KARYAJURNALIS.COM ]] JAKARTA – Eksistensi Pekerja Migran Indonesia (PMI) dimata dunia mendapat Sorotan miris akibat pemerintah salah urus.
World Bank merilis sebelum Covid-19 bahwa Warga Negara Indonesia (WNI) diluar negeri sebanyak 10 juta lebih, Resmi 3.740.000, sisanya berangkat unprosedural alias ILEGAL, akibatnya seluruh hak-hak kemanusiaannya tercabut seperti Hak Perlindungan Hukum, Hak Kesehatan, Hak Politik dan Hak Mendapatkan pekerjaan yang layak.

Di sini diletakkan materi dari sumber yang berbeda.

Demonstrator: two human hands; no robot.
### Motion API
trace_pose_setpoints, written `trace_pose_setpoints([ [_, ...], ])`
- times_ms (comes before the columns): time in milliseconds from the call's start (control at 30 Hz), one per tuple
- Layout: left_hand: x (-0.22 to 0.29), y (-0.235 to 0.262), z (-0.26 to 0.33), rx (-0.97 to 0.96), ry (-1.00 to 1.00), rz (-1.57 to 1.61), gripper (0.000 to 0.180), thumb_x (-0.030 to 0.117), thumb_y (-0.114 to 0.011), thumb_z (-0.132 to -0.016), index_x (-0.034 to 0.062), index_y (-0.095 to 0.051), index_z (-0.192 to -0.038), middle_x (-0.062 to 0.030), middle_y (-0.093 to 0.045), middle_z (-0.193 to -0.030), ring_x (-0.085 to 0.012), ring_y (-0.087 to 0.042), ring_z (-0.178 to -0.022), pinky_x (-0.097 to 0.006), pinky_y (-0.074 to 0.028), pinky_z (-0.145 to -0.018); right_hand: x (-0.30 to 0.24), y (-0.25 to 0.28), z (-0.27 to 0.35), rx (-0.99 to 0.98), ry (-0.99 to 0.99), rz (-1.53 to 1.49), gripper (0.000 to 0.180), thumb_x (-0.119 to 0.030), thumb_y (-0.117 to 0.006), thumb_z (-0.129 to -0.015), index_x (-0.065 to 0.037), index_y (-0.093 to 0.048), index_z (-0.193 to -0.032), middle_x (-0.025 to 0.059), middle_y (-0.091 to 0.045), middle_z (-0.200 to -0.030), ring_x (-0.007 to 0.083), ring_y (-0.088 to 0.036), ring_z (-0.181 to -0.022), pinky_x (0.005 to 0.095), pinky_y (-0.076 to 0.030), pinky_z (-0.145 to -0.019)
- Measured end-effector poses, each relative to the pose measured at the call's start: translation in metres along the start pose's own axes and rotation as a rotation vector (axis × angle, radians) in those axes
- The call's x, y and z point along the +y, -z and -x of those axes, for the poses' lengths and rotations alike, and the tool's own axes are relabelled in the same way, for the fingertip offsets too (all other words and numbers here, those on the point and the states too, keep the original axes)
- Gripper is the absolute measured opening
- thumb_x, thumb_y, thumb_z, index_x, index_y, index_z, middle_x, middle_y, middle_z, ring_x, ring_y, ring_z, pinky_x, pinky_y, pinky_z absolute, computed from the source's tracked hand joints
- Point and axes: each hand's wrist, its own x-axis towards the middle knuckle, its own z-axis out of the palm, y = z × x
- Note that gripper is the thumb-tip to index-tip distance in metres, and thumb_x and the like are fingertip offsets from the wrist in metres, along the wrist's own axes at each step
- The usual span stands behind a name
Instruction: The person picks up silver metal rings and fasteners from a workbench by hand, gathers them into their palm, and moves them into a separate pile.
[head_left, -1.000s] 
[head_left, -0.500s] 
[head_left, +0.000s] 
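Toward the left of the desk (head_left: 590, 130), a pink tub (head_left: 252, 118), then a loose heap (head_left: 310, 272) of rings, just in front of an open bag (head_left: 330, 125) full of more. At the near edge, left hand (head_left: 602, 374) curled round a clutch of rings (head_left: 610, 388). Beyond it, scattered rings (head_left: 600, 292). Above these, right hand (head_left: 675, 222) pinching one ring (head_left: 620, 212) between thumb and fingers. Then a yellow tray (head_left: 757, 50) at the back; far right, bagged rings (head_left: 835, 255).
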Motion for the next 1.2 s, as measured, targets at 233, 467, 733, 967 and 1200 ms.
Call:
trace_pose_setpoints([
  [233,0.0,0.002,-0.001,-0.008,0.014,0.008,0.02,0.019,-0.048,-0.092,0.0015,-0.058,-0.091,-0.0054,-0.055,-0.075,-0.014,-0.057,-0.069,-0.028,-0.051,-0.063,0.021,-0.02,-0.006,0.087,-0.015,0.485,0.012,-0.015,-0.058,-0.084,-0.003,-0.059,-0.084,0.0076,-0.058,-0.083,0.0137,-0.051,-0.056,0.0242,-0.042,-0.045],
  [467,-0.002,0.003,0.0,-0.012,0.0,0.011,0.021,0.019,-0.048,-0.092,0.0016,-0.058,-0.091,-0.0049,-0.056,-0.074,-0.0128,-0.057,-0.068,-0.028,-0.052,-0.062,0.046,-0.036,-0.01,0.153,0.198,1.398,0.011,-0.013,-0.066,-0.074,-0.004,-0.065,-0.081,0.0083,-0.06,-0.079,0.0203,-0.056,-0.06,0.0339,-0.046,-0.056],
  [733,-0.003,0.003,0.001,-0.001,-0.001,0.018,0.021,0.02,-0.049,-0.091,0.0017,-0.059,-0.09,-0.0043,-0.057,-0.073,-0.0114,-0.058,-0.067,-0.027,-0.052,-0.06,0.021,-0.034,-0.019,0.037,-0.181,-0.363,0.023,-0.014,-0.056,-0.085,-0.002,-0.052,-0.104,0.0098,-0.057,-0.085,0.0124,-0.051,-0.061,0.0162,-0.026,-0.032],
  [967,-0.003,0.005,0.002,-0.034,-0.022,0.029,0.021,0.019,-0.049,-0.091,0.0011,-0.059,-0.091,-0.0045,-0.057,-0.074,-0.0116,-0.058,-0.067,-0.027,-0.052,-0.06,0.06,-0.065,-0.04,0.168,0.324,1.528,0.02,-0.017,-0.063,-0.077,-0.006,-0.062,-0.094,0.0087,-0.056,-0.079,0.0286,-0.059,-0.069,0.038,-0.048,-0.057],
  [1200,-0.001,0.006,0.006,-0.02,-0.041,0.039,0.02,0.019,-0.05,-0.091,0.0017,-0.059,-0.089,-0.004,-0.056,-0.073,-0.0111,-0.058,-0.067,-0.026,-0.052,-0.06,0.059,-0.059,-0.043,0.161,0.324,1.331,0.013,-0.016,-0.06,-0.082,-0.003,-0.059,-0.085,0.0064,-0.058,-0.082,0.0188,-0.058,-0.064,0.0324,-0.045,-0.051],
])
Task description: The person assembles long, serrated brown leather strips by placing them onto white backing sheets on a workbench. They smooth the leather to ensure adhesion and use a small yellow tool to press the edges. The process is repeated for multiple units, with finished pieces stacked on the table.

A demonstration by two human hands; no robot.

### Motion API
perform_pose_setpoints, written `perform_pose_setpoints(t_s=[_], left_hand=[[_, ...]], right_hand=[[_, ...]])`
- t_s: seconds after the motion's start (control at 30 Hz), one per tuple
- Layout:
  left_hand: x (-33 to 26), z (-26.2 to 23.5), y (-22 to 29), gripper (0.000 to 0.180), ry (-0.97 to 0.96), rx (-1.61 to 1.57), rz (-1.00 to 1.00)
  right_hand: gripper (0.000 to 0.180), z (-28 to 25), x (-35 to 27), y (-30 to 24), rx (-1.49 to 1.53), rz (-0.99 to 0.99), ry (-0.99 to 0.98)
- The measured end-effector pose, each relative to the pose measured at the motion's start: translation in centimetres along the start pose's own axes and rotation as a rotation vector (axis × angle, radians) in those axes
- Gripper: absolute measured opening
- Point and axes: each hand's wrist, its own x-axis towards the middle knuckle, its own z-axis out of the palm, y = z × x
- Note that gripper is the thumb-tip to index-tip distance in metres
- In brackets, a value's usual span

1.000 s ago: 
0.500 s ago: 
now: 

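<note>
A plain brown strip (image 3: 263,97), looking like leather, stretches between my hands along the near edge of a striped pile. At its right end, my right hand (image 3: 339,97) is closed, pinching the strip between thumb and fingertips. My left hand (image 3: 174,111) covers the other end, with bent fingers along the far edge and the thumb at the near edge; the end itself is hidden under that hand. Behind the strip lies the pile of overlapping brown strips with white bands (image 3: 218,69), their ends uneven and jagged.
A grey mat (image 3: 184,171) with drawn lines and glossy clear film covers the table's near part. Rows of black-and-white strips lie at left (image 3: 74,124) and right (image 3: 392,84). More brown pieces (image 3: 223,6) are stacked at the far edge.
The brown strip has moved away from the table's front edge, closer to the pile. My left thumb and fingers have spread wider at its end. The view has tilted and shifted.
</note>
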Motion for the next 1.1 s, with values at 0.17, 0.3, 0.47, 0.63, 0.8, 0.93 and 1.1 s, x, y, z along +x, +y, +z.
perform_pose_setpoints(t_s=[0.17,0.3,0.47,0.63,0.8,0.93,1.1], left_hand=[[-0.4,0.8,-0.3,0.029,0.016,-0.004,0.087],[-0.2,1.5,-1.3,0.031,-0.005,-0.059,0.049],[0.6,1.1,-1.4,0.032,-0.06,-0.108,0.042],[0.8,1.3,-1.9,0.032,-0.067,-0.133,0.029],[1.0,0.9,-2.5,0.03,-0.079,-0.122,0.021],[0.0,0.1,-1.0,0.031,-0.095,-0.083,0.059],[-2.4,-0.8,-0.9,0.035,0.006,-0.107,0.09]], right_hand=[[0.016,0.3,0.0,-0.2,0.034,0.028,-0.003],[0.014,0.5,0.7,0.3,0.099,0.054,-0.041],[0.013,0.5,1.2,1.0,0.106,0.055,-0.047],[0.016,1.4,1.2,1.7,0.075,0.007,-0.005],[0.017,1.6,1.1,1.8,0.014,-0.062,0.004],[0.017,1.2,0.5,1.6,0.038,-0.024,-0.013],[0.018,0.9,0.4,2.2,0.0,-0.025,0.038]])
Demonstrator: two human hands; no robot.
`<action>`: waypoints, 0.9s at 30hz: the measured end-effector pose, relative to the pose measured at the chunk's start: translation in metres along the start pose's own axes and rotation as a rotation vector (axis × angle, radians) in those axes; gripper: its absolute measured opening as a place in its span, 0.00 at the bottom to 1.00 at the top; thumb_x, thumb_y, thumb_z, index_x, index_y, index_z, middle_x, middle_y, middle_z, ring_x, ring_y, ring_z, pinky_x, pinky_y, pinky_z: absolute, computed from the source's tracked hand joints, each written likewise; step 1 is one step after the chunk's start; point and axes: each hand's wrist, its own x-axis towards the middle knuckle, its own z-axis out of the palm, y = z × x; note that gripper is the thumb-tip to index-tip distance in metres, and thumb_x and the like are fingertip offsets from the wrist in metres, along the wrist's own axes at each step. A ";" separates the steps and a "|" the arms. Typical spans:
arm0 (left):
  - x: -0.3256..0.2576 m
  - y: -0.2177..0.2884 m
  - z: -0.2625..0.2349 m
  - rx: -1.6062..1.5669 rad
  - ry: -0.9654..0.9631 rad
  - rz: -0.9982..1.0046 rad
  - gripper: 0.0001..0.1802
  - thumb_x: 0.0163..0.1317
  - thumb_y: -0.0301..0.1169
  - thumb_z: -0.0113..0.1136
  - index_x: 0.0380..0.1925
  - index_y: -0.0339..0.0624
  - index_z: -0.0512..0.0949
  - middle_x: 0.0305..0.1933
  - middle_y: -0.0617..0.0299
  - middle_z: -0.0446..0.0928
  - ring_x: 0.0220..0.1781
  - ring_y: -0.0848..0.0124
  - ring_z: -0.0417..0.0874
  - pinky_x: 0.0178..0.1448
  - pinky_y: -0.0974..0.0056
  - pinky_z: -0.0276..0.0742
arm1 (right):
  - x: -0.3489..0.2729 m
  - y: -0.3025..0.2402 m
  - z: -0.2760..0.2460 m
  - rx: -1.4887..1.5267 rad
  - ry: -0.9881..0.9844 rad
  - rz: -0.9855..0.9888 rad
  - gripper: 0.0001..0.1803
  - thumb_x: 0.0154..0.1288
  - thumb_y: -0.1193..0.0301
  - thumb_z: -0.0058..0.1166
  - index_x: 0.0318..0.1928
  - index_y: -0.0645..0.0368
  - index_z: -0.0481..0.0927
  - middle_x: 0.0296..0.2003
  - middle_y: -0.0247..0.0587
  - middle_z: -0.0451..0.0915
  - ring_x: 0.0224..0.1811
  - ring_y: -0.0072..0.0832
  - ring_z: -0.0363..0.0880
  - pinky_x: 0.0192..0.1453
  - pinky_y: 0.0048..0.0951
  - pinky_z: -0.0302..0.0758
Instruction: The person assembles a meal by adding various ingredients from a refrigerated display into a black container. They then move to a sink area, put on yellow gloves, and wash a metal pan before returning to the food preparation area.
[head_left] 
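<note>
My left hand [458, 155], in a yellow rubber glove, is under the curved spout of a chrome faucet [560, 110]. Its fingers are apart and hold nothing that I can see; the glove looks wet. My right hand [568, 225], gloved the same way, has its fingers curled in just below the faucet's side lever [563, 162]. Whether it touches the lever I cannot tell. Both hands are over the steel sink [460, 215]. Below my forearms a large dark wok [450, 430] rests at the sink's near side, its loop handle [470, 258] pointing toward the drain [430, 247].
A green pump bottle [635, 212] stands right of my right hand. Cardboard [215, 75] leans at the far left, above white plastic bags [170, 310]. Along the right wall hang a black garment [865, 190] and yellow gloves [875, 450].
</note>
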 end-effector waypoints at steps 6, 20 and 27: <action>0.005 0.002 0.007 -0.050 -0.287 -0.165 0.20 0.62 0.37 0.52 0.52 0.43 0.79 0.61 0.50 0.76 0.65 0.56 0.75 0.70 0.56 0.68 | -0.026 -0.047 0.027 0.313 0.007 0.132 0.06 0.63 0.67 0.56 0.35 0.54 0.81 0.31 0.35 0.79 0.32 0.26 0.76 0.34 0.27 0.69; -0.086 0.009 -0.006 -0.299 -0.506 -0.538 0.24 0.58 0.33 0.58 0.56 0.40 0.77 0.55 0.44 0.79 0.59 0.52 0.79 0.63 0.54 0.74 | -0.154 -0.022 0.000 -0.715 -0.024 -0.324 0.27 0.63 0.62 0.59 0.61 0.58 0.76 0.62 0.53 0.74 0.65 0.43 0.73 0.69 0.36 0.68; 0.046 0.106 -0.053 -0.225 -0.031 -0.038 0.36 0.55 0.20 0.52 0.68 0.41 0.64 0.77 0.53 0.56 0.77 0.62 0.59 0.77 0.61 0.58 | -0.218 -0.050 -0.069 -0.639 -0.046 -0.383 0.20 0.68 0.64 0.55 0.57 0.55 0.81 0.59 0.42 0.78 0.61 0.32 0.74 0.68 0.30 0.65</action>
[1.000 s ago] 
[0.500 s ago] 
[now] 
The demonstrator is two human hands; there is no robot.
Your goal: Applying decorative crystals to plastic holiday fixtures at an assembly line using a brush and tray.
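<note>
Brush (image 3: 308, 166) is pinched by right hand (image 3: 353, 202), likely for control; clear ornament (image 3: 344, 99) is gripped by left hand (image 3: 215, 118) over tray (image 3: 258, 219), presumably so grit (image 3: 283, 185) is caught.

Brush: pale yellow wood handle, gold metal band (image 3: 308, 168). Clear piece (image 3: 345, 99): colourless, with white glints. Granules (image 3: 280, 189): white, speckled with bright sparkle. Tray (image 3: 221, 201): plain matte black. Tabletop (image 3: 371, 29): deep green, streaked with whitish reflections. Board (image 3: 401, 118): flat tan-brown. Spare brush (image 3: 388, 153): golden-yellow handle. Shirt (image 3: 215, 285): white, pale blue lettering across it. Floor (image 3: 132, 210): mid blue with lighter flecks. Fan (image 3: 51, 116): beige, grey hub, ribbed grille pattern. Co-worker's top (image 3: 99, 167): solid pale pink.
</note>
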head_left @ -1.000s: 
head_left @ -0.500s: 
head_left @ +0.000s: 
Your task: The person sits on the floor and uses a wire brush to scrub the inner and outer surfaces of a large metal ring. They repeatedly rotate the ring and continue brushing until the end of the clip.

Sementara pemerintah dengan bangga umumkan tahun 2019 PMI sebagai penyumbang devisa kedua terbesar setelah Migas yaitu 159,6 Triliun, bukan angka kecil sementara tidak pernah dilayani dengan sepenuh hati.
Lepas kendali.
Problem utamanya tentu cara dan formulasi proses yang keliru, karena kurang kontroling di wilayah SDM, asal berangkat saja, padahal regulasinya sangat jelas amanah Undang-Undang 18 tahun 2017 tentang perlindungan dan penempatan pekerja migran.
Bahwa pemerintah harus terlibat mulai proses, pada saat anak-anak bekerja diluar negeri dan ketika kembali ke kampung halamannya hingga mandiri. Mandiri artinya mereka mampu hidup layak, mengayomi keluarga bahkan sudah memiliki usaha yang melibatkan orang lain menjadi karyawan atau mitra usaha.
Solusi alternatif
Satu, pemerintah harus serius menangani PMI dari awal hingga mandiri dengan meningkatkan SDM kelas Dunia.
Kedua, pemerintah harus menganggarkan minimal 10 triliun pertahun pembiayaan kepada calon PMI yang siap berangkat keluar negeri meski sebagai dana pinjaman bergulir.
Ketiga, harus ada bank khusus PMI yang menangani secara professional baik saat persiapan berangkat dan demikian ketika kembali ke tanah air.
Keempat, mempermudah regulasi ke negara tujuan, tidak cenderung menghalang-halangi proses dengan cara berbelit-belit, alias perlu disederhanakan aturan PMI sesuai negara tujuan.
Kelima, perlu swastanisasi pengelolaan PMI, mulai proses hingga kembali, pemerintah hadir sebagai control management dan pengendali keadilan sosial saja.
Keenam, buka lapangan kerja seluas-luasnya dan bangun hubungan bilateral negara donor tenaga kerja dengan memperjuangkan gaji standarisasi dunia.
Ketujuh, ciptakan dan sertifikasi LPK BLK, LKP dan sejenisnya kelas internasional sebagai basic control SDM calon PMI ditingkat kabupaten dan kota sebanyak-banyaknya seluruh Indonesia.
Kedelapan, semua stakeholder bersatu mengawal secara totalitas dan mensupport pengusaha dan pelaku penyelenggara ketenagakerjaan.
Kesembilan, melahirkan Bank Data pengangguran secara kongkrit, bukan data parsial pengangguran tiap tahun dan pemerintah memastikan perlindungan satu nyawa PMI sama dengan nilai seluruh nyawa WNI lainnya.
Jalan panjang PMI dan suka dukanya terlalu liar sehingga tidak ada jalan lain kecuali harus menjadi agenda prioritas utama menyelesaikan problem masa depan anak bangsa dan generasi yang tumbuh pesat sebagai bonus demografi karena bila tidak serius mengawal akan menjadi kecelakaan Demografi alias Musibah.(***)
Sumber: Abdul Rauf Ketua Umum Komunitas Penyedia Tenaga Kerja Internasional (KAPTEN) Indonesia (EX Migran Jepang.